> [Requirement]: Every line of the data below should be printed exactly. Nothing may be dropped.

> [Dataset content]:

....................

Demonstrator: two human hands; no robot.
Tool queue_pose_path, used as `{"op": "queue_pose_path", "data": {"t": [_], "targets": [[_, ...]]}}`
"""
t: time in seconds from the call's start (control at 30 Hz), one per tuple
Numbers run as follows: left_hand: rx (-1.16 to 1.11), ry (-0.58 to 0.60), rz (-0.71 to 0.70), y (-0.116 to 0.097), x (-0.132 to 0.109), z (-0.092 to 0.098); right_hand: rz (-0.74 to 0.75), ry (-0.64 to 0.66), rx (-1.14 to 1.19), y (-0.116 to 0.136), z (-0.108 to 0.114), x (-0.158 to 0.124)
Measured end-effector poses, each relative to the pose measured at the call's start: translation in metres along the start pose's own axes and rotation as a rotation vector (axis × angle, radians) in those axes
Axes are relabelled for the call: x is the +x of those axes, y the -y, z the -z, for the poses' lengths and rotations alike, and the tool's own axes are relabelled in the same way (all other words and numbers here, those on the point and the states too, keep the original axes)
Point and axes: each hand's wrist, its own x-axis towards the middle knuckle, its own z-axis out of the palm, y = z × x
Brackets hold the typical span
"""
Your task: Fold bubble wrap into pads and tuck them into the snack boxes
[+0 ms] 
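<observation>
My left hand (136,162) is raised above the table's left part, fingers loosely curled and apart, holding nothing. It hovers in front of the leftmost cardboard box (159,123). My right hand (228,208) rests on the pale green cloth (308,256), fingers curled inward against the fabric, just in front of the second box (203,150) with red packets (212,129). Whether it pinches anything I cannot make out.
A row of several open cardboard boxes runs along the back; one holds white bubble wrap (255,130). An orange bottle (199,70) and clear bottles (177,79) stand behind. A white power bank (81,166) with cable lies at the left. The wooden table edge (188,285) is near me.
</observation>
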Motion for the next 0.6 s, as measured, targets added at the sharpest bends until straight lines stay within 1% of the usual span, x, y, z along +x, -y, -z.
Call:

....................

> [Exercise response]:
Demonstrator: two human hands; no robot.
Tool queue_pose_path, used as `{"op": "queue_pose_path", "data": {"t": [_], "targets": [[_, ...]]}}`
"""
t: time in seconds from the call's start (control at 30 Hz), one per tuple
Numbers run as follows: left_hand: rx (-1.16 to 1.11), ry (-0.58 to 0.60), rz (-0.71 to 0.70), y (-0.116 to 0.097), x (-0.132 to 0.109), z (-0.092 to 0.098); right_hand: rz (-0.74 to 0.75), ry (-0.64 to 0.66), rx (-1.14 to 1.19), y (-0.116 to 0.136), z (-0.108 to 0.114), x (-0.158 to 0.124)
Measured end-effector poses, each relative to the pose measured at the call's start: translation in metres along the start pose's own axes and rotation as a rotation vector (axis × angle, radians) in those axes
Axes are relabelled for the call: x is the +x of those axes, y the -y, z the -z, for the poses' lengths and rotations alike, and the tool's own axes are relabelled in the same way (all other words and numbers here, those on the point and the states too, keep the original axes)
Point and axes: each hand's wrist, its own x-axis towards the middle knuckle, its own z-axis out of the palm, y = z × x
Brackets hold the typical span
"""
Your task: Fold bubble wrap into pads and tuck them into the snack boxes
[+0 ms] 
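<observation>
My left hand (136,162) is raised above the table's left part, fingers loosely curled and apart, holding nothing. It hovers in front of the leftmost cardboard box (159,123). My right hand (228,208) rests on the pale green cloth (308,256), fingers curled inward against the fabric, just in front of the second box (203,150) with red packets (212,129). Whether it pinches anything I cannot make out.
A row of several open cardboard boxes runs along the back; one holds white bubble wrap (255,130). An orange bottle (199,70) and clear bottles (177,79) stand behind. A white power bank (81,166) with cable lies at the left. The wooden table edge (188,285) is near me.
</observation>
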Motion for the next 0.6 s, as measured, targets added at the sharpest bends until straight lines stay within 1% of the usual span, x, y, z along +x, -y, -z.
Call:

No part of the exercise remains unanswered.